▶ **Task objective**: Check the material that follows and say how many lines include the string "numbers", giving the number alone.
------------------------------------------------
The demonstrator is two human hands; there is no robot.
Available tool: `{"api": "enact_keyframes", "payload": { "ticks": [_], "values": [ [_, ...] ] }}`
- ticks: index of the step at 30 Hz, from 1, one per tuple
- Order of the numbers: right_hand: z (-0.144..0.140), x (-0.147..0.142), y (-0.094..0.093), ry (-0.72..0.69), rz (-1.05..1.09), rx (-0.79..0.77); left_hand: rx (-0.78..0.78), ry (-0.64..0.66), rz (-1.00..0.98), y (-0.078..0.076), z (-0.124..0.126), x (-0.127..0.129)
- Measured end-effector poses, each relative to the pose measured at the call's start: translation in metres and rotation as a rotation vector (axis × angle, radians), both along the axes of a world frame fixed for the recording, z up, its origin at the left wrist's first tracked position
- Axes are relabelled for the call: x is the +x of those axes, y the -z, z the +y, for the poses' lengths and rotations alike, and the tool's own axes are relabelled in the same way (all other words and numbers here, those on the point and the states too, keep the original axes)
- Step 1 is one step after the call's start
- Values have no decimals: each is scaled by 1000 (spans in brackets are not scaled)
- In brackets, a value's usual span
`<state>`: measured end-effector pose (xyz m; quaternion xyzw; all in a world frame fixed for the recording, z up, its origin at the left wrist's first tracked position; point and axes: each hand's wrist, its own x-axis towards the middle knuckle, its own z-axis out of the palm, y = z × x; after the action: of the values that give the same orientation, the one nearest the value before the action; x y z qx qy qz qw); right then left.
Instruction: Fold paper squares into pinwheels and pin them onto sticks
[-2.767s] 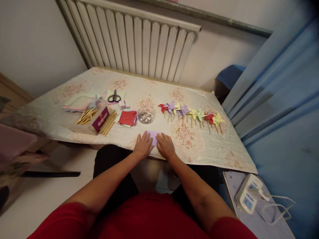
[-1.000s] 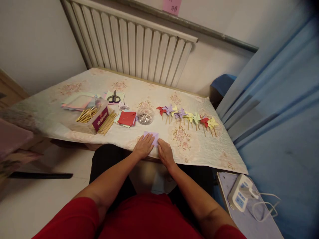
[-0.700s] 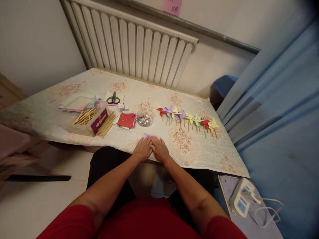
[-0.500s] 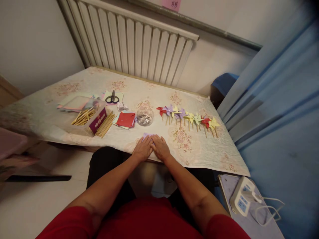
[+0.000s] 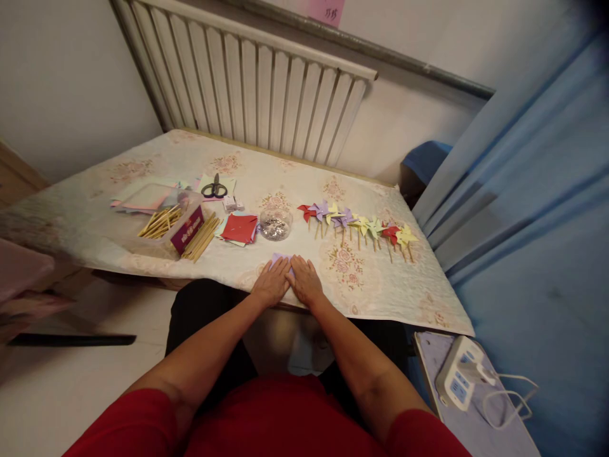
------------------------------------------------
▶ **Written response**: 2